Minnesota zockt kyler murray: mccarthy muss jetzt liefern
Die Minnesota Vikings lassen die NFL-WM kurz vor dem Saisonstart platzen: Kyler Murray landet mit einem Einjahres-Deal im US-Bank-Stadium – und wirft J.J. McCarthy sofort ins kalte Wasser. Die Franchise bestätigte den Coup am Donnerstagmorgen, nur 48 Stunden nachdem Arizona den ehemaligen Nummer-eins-Pick freigesetzt hatte.
Ein schnäppchen mit schlagseite
Murray kostet Minnesota gerade einmal 1,3 Millionen Dollar. Den Rest seiner 36,8-Millionen-Garantie für 2026 überweisen weiter die Cardinals – ein Luxus, den sich kein Klub mit Kader-Restrukturierung entgehen lässt. Für Vikings-Interims-GM Rob Brzezinski ist das ein klassisches „Prove-it“-Szenario: Der 28-Jährige bekommt eine Bühne, die Vikings ein günstiges As im Ärmel, sollte McCarthy erneut straucheln.

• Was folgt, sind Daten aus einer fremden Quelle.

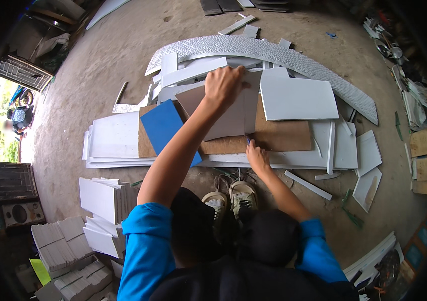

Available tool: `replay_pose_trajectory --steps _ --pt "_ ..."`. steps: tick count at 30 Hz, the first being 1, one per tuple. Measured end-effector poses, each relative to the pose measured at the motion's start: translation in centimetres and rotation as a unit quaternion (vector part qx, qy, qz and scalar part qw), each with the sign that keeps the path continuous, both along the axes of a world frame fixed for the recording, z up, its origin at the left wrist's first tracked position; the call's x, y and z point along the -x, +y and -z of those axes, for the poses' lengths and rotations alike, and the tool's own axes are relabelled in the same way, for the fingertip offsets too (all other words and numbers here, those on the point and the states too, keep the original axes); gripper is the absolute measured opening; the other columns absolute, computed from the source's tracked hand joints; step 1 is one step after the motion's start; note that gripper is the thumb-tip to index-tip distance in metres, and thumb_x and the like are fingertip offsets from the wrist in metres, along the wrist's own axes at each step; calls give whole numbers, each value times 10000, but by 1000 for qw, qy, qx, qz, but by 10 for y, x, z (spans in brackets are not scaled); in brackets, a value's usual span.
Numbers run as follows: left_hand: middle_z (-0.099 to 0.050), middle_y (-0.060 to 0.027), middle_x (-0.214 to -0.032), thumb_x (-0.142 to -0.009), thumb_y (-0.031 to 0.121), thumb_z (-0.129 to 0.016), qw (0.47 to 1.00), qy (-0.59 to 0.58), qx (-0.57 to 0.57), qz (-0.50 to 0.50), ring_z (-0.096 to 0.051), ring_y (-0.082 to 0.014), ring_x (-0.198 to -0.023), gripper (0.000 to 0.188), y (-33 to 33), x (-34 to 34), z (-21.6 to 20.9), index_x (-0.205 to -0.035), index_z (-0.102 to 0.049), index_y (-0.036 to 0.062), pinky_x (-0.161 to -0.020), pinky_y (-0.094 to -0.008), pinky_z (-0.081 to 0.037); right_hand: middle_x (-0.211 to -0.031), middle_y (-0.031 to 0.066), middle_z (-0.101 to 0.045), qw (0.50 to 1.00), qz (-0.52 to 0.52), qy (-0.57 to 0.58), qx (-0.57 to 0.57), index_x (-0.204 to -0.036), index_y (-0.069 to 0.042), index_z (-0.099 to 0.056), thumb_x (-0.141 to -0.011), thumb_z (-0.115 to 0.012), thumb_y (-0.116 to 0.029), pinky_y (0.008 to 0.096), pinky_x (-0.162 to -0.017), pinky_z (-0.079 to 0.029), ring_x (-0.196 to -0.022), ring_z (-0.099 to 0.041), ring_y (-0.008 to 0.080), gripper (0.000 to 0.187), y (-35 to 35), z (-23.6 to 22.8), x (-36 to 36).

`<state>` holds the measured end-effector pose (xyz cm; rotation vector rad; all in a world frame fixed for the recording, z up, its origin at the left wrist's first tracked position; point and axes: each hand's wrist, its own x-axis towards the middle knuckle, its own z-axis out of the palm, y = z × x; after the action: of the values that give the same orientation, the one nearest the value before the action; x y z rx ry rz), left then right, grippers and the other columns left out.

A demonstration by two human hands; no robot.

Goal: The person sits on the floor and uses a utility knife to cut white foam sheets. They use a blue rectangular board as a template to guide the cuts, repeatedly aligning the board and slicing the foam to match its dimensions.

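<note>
L hand (223, 85) stretched out, fingers clamped on far edge of grey-brown panel (223, 120), prob pinning it flat on board pile. R hand (257, 156) at near edge w/ small blue pen-like thing (248, 141), tip on brown board (273, 136); fingers look pinched, can't tell for sure. Blue panel (165, 128) just left.

The left hand (223, 84) curls over the grey-brown rectangular board (226, 118), so its fingers are hidden behind the edge. The right hand (257, 156) covers most of a small blue object; its kind cannot be told. The brown fibreboard sheet (281, 134) lies partly buried under white panels.
</note>
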<state>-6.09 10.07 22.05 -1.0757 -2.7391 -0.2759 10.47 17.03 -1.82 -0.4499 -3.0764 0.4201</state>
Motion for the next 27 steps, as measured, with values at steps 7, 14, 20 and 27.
replay_pose_trajectory --steps 7,14,20,27 --pt "-599 -148 -691 -652 375 -710 992 -66 -102 -28 -606 -313 -653 526 -42 45 9 -1043 -503 90 -571 -407 -470 -555 183 -563 998 -6 -16 56 -1041 -32 -460 -856 -444 -287 475 -523 -464 -547 -577 375 316 9 -13 -29" --pt "-621 -187 -794 -674 281 -698 975 -147 -151 -65 -619 -316 -742 482 -87 79 10 -1050 -506 50 -679 -381 -484 -771 168 -564 998 -4 63 4 -890 -47 -490 -841 -493 -270 442 -610 -463 -674 -580 341 229 48 -25 11" --pt "-618 -108 -911 -777 262 -607 875 -341 -297 -170 -603 -199 -816 377 -173 84 10 -1082 -527 55 -707 -319 -475 -947 157 -485 991 -19 72 -115 -1026 -20 -480 -772 -576 -216 385 -708 -432 -903 -494 306 335 44 -37 38" --pt "-573 -26 -847 -821 207 -570 607 -394 -612 -319 -556 -102 -680 373 -313 -27 47 -1172 -451 165 -521 -221 -439 -1008 180 -419 943 -134 157 260 -1173 -15 -333 -826 -524 -112 361 -694 -452 -837 -515 271 408 -44 -86 85"
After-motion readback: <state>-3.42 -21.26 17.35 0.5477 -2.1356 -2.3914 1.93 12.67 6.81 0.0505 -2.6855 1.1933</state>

Die Rechnung ist simpel: Murray bringt 121 Touchdown-Pässe, zwei Pro-Bowl-Nominierungen und 32 Rushing-TDs mit – McCarthy bisher 35,6 Passer-Rating und ein rechtes Kreuzband, das öfter fällt als ein Skistock auf Eis. In zwei Jahren kam der Ex-Michigan-Werfer auf gerade einmal zehn Starts, seine Filmchen bestehen aus Check-downs und verpassten Reads. Zuletzt warfen Fans in Minneapolis Memes statt Touchdowns.

Kampfplatz training camp
Head Coach Kevin O’Connell betonte zwar durchgängig „volles Vertrauen“ in seinen jungen Quarterback, verweigerte aber stets eine Starter-Garantie. Nun liegt die Message klar auf dem Tisch: Wer in Eden Prairie die besseren 11-on-11-Periods abliefert, führt die Offense im September gegen Green Bay. Keine Nettigkeiten, keine Alibi-Konkurrenz.
Murray selbst dürfte hungrig sein. Fünf Spiele hatte er 2025 gespielt, dann knickte sein Fuhrwerk beim Roll-out weg – eine Fußverletzung, die seine Zeit in Arizona vorzeitig beendete. Die Cardinals zogen den Stecker, weil sie Murray nicht länger als teuren Platzhalter akzeptieren wollten. Nun bekommt er in Minnesota genau das: einen kurzen Leihvertrag mit großer Bühne. Seine Mobilität passt zu O’Connells Play-Action-Konzept, seine Schnellentscheidungen könnten die schwache O-Line entlasten.

Domino beginnt zu fallen
Die Vikings hatten vor Wochen auch Geno Smith angefragt. Die Raiders aber schoben den 35-Jährigen kurzerhand zu den Jets, bevor Minnesota zustoßen konnte. Daraufhin rückte Murray an die Spitze der Wunschliste – und lieferte sich ein Pokerspiel mit Arizona, das letztlich die Trennung vollzog. Die Kette ist typisch Offseason: Ein Move löst den nächsten aus, bis irgendwemand ohne Stuhl dasteht. In diesem Fall könnte es McCarthy sein.
Die Entscheidung fällt spätestens Mitte August. Wer auch immer unter Center steht, muss sofort liefern: Die NFC North ist kein Entwicklungsprojekt. Die Lions marschieren, die Packers besitzen Love, die Bears haben Caleb Williams eingekauft. Wer hier verliert, rutscht schnell in die Top-5 des nächsten Drafts – und GMs reden dann nicht von „Vertrauen“, sondern von „neuer Richtung“.
Minnesota spielt Poker auf höchstem Niveau. Die Karten liegen offen: Einer hat Erfahrung, der andere Zeit. Am Ende zählt nur der Passspieler, der die Endzone trifft – und nicht die Krankenakte. Die Uhr tickt, der Countdown läuft. In 171 Tagen ist Week 1.